• _Task item_:
Output range, inclusive: from the line containing "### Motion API" to the line containing "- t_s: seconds". Restate those lines from the data below word for word and only those.

Input Block Start

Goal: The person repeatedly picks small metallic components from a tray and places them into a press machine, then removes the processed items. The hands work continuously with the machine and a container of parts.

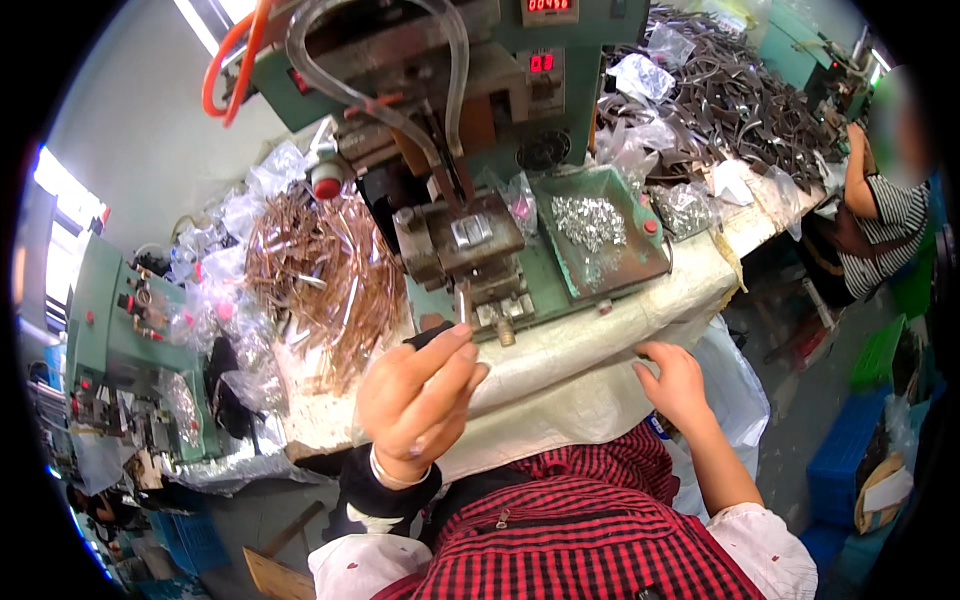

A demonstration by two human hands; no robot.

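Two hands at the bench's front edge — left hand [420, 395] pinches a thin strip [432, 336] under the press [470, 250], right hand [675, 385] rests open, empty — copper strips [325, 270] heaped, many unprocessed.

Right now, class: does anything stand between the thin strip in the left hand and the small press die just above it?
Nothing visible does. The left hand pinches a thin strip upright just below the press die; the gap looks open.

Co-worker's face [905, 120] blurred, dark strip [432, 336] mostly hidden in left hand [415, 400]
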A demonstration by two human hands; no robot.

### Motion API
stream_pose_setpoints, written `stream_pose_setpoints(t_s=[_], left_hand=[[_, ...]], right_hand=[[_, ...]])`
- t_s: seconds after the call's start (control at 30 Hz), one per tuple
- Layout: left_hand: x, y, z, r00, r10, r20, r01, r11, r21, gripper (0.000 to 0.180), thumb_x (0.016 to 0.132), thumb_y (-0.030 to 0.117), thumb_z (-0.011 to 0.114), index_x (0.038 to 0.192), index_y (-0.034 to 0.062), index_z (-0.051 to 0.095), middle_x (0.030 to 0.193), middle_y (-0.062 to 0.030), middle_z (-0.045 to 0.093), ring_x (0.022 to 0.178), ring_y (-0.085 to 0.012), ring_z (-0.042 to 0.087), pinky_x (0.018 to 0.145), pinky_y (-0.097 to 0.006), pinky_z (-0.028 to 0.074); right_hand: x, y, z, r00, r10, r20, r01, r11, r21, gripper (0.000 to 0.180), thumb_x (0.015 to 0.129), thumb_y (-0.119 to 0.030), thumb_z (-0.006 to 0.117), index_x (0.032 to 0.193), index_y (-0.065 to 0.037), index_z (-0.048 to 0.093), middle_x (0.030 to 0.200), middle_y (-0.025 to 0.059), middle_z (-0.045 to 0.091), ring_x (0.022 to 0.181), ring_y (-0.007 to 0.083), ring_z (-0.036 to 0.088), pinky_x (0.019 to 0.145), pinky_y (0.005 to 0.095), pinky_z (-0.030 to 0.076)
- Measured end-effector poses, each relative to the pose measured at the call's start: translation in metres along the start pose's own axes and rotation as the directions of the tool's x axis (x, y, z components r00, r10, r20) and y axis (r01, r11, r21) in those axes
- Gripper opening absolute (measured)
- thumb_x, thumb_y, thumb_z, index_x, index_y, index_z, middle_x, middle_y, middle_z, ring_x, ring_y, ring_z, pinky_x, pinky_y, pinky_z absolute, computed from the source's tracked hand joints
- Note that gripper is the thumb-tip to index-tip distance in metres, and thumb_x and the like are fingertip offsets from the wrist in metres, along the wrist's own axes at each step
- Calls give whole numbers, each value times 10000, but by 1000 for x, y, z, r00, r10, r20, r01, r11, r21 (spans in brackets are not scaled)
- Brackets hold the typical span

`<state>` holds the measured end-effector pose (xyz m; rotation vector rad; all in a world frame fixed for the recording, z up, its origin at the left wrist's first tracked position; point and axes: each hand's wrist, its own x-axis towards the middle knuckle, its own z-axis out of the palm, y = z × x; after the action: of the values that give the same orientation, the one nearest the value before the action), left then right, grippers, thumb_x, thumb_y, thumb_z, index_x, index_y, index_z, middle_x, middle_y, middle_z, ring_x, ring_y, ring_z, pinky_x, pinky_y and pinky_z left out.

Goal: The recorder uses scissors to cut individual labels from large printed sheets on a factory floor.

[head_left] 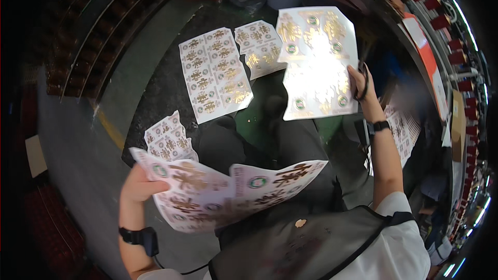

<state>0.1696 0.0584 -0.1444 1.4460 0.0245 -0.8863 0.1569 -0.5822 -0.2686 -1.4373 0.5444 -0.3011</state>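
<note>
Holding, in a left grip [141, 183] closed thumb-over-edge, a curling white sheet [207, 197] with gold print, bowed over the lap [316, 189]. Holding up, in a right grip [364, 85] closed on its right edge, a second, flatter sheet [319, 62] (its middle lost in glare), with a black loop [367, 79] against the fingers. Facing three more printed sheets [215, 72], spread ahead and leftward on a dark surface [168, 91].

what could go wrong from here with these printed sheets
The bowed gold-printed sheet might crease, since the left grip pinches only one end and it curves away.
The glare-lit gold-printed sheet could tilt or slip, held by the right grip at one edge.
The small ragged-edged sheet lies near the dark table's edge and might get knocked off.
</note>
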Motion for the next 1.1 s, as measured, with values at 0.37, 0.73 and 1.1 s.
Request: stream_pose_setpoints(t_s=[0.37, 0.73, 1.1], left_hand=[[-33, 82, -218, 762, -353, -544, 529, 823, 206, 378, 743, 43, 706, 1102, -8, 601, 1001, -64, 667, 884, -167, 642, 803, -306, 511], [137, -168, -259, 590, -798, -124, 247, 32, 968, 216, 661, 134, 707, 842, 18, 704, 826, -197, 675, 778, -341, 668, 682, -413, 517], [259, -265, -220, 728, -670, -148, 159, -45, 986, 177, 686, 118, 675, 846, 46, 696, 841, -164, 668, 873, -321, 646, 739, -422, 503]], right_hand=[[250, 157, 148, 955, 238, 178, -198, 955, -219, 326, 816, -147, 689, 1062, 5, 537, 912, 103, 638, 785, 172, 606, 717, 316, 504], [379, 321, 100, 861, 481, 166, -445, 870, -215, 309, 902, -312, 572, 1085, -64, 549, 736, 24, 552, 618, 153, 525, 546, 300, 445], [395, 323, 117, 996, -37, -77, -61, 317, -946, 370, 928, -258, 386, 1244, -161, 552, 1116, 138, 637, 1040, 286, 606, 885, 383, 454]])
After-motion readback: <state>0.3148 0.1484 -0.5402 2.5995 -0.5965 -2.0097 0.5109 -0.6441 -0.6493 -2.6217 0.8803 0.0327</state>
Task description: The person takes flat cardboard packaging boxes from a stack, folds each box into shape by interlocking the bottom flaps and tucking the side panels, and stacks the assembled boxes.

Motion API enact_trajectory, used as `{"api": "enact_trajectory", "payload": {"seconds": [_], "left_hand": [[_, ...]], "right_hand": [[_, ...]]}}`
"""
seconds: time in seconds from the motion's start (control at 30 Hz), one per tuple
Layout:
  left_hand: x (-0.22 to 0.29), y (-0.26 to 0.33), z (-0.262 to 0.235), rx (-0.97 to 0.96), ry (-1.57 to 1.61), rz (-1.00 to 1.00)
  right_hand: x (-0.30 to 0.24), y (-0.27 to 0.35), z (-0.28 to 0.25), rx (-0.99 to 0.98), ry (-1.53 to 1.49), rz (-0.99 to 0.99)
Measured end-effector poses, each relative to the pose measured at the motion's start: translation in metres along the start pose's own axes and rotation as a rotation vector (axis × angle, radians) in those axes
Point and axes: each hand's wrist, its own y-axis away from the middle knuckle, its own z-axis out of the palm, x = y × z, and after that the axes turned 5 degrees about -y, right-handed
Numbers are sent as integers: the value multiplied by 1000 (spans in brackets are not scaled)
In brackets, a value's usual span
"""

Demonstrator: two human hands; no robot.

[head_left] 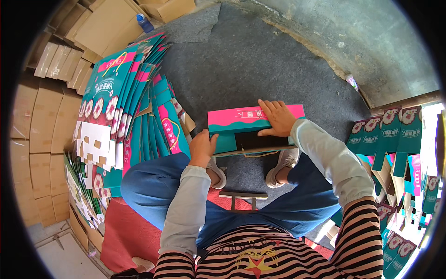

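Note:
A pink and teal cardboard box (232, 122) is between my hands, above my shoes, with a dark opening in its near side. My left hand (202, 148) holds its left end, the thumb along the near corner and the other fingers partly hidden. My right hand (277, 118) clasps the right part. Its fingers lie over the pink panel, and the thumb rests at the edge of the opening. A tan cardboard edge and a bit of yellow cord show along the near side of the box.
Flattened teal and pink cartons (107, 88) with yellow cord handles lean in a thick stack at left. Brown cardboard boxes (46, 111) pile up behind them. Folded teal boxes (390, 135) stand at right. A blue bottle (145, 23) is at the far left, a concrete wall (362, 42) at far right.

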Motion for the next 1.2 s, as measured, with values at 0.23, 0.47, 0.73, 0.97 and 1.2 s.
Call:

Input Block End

• _Response to the exercise_:
### Motion API
stream_pose_setpoints, written `stream_pose_setpoints(t_s=[_], left_hand=[[_, ...]], right_hand=[[_, ...]])`
- t_s: seconds after the call's start (control at 30 Hz), one per tuple

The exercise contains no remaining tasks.